Friday Factoids: The Clean Energy Price Gap

October 6, 2010 | Jesse Jenkins,

Here's the latest in our irregular Friday Factoids series, provided as usual without comment...

According to the U.S. Energy Information Administration, the statistics and forecasting agency of the U.S. Department of Energy, a substantial price gap remains between the levelized cost of new renewable electricity sources and conventional fossil fuel power plants. Their cost estimates are for new power generation equipment constructed in 2016 and reported in 2008 constant dollars (see graphic below).

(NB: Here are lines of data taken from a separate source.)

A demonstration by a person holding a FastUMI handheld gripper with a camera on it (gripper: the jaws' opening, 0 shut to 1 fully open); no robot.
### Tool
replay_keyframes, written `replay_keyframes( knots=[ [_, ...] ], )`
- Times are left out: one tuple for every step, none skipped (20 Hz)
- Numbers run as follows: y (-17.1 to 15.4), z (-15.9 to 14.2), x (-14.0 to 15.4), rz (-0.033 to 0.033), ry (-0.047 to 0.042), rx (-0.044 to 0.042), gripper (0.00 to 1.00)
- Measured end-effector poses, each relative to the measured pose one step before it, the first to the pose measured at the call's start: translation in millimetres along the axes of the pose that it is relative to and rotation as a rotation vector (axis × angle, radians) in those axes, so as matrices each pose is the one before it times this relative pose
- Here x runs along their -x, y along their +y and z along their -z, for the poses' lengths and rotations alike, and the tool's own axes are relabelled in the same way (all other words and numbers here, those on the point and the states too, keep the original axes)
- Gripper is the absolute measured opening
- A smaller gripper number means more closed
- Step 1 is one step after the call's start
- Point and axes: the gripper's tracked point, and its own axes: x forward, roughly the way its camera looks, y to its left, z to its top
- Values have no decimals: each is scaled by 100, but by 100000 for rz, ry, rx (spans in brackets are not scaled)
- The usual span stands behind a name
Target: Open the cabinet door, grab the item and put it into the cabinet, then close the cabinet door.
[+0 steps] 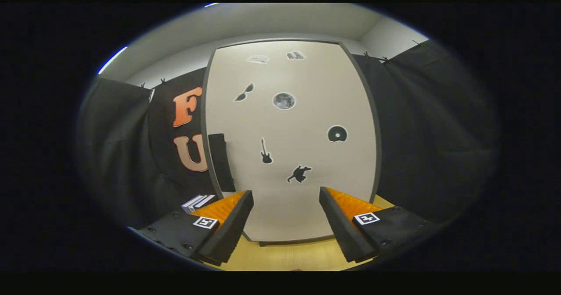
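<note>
Plainly, the gripper [285, 198] stood with jaws spread and empty before the closed cabinet door [302, 207]; its dark handle [221, 161] warranted a square, leftward approach.

Tabletop [285, 255]: pale yellow, light wood-grain look, visible between and below the fingers and in a sliver at 4 o'clock past the cabinet's lower right corner.

Cabinet [291, 137] stands on it, upright, door shut and facing the camera, off-white with a dark frame; short dark feet at its base touch the surface at 6 o'clock. A dark handle sits on the door's left edge, at 9 o'clock.

Stack of books [198, 202] lies at 8 o'clock from the cabinet's base, just beside its lower left corner; whether it touches cannot be told.

Gripper [285, 218]: fingers spread apart, nothing between them, short of the cabinet door.
</note>
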Motion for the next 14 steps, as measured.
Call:
replay_keyframes(
  knots=[
    [-1151, -205, 803, 1530, -829, 251, 98],
    [-1106, -214, 912, 1570, -631, 171, 97],
    [-998, -91, 776, 1133, -557, 8, 97],
    [-884, -175, 874, 977, -823, 90, 98],
    [-887, -194, 653, 1177, -766, 241, 97],
    [-993, -70, 708, 1471, -715, 514, 97],
    [-739, 49, 543, 1376, -384, 609, 97],
    [-867, 13, 750, 1757, -509, 755, 97],
    [-663, -57, 604, 1399, -511, 684, 97],
    [-532, -56, 490, 1138, -345, 487, 97],
    [-402, 49, 597, 703, -14, 363, 97],
    [-280, 47, 479, 323, -209, 191, 97],
    [-205, -121, 406, 77, -392, 7, 97],
    [-131, -4, 288, -172, -114, 119, 98]
  ],
)
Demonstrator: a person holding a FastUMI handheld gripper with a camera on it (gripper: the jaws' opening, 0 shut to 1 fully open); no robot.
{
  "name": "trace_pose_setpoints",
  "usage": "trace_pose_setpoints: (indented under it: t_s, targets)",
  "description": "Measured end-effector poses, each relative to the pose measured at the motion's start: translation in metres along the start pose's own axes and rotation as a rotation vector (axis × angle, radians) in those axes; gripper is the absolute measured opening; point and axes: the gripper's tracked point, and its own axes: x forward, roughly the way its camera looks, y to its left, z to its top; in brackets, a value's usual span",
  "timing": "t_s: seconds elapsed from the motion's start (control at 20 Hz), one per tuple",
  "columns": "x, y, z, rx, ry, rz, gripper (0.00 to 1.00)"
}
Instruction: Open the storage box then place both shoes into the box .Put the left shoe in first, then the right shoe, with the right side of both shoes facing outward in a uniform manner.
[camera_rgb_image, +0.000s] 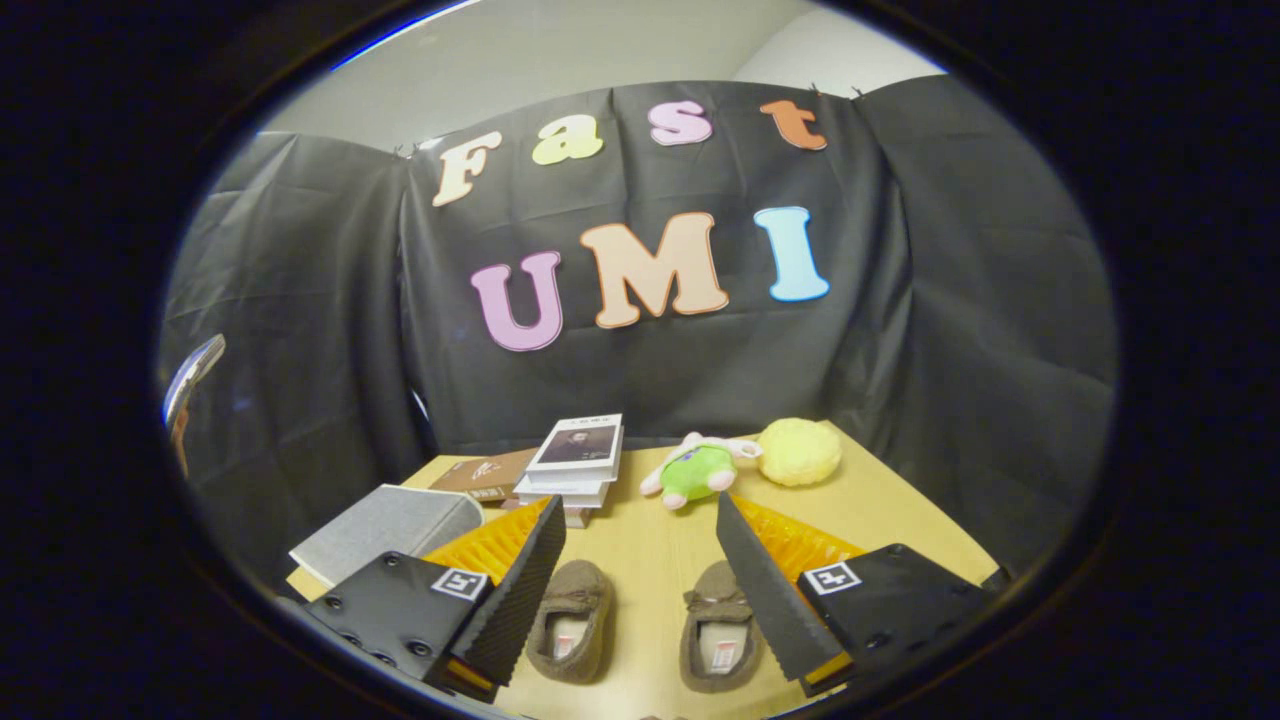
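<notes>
While the claw (640, 540) hangs above the worktop (650, 545) with its fingers spread wide and nothing between them, the pair of brown slippers lies just below and between the fingertips, toes pointing away: the left shoe (570, 620) by the left finger, the right shoe (718, 640) partly hidden under the right finger. A grey storage box (385, 530) appears to lie closed beyond the left finger, near a stack of books (575, 465); I judge that flat grey thing to be the box, though its lid seam is not clear. Opening it looks like the step in hand, with neither shoe yet lifted. To do it well, swing the claw left over the box, narrow the fingers, catch the lid's free edge and lift it smoothly so the box does not slide into the books. A green plush toy (697, 470) and a yellow ball (798, 452) sit farther back, well clear of that path.
</notes>
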Motion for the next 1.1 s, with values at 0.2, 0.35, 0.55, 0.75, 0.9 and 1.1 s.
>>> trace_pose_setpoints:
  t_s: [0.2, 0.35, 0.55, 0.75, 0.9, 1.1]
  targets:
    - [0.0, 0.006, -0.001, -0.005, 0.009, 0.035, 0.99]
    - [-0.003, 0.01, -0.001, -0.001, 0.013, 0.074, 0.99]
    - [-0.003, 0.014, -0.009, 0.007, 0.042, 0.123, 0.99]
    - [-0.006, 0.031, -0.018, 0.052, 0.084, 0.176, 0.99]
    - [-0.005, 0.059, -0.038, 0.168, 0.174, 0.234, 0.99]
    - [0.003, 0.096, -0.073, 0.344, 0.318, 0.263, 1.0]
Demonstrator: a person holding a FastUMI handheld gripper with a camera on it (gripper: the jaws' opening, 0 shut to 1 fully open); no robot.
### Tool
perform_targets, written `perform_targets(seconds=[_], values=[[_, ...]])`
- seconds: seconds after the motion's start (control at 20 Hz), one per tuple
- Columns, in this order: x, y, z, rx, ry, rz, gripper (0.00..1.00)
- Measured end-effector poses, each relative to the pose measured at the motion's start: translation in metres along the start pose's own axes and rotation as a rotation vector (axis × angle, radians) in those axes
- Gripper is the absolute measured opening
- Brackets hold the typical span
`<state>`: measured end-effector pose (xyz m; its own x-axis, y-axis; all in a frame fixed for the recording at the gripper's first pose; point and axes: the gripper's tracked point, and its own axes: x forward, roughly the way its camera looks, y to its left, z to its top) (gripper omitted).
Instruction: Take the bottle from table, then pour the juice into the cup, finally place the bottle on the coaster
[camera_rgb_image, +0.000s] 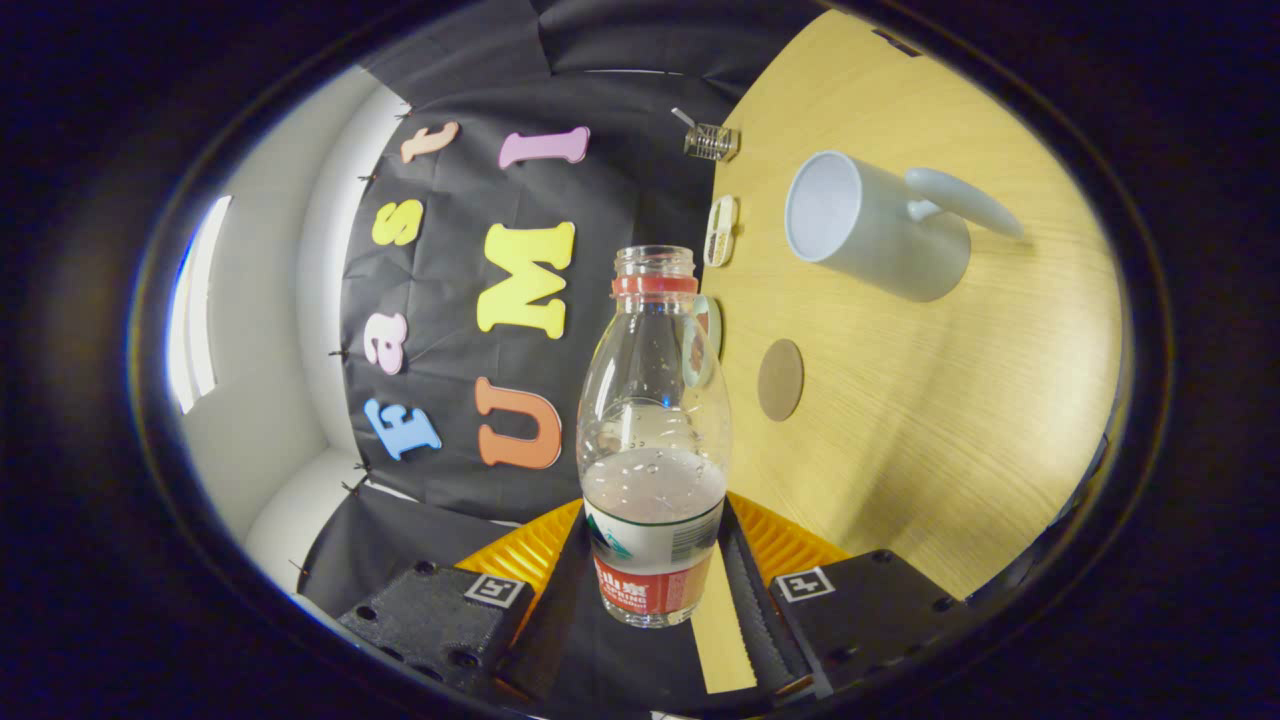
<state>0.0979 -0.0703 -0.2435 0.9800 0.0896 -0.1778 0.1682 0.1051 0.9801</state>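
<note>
The gripper (655, 590) holds the bottle (655, 440) between its two fingers (745, 590), which appear to press against the lower sides at the label. The view is rolled, so the table (930, 450) appears tilted up on one side and the booth's cloth wall on the other. The bottle has no cap; a red ring sits below its open neck. Its label carries a red band with white writing too small and curved to read. Clear liquid fills the lower part, with droplets on the wall above it.

Beyond the bottle, on the wooden table, a round brown coaster (780, 379) lies flat with open wood all around it. Farther along stands a white cup (875, 225) with its handle turned away from the wall; its inside looks empty. By the table's edge at the cloth wall sit a small wire spring-like object (711, 141) and a small white perforated piece (719, 231), well apart from the coaster.
</note>
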Motion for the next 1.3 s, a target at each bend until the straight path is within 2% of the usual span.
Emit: perform_targets(seconds=[0.35, 0.45, 0.75, 1.3], values=[[0.006, 0.018, 0.013, 0.165, -0.031, 0.022, 0.76], [0.008, 0.018, 0.014, 0.183, -0.032, 0.003, 0.76], [0.01, 0.024, 0.021, 0.237, -0.041, 0.012, 0.76], [0.018, 0.03, 0.028, 0.268, -0.054, 0.016, 0.76]])
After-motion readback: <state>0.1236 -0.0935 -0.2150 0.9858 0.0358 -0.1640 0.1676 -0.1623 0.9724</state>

Electricity from new onshore wind power, for example, is 49% more expensive than electricity from new conventional coal-fired power plants, and 80% more expensive than electricity from a conventional natural gas-fired combined cycle power plant, according to EIA estimates. Wind power built offshore is 28% more costly than onshore wind, says the EIA.

Electricity from new utility-scale solar photovoltaic (PV) power plants and solar thermal power plants are roughly 5x and 3x more expensive, respectively, than natural-gas fired combined cycle power plants, and roughly 3x and 2x more expensive, respectively, than conventional gas-fired combustion turbines, according to EIA figures.

Price Gap Table - EIA AEO2010 Levilized Costs.png

Here is the original levelized cost table from the EIA with cost assumptions broken out...


Click either image to enlarge.

Update: a commenter notes via email that EIA cost forecasts often lag (and thus diverge from) real market conditions. Prices for solar PV in particular have been falling steadily. Meanwhile, natural gas prices are notoriously volatile, and greatly influence the levelized cost of electricity from natural gas-fired units. Fluctuations in the global market prices of key commodities (steel, cement, copper, etc.) further impact the capital costs of all generating sources. Any forecasts should therefore be taken with a grain of salt, including the numbers above.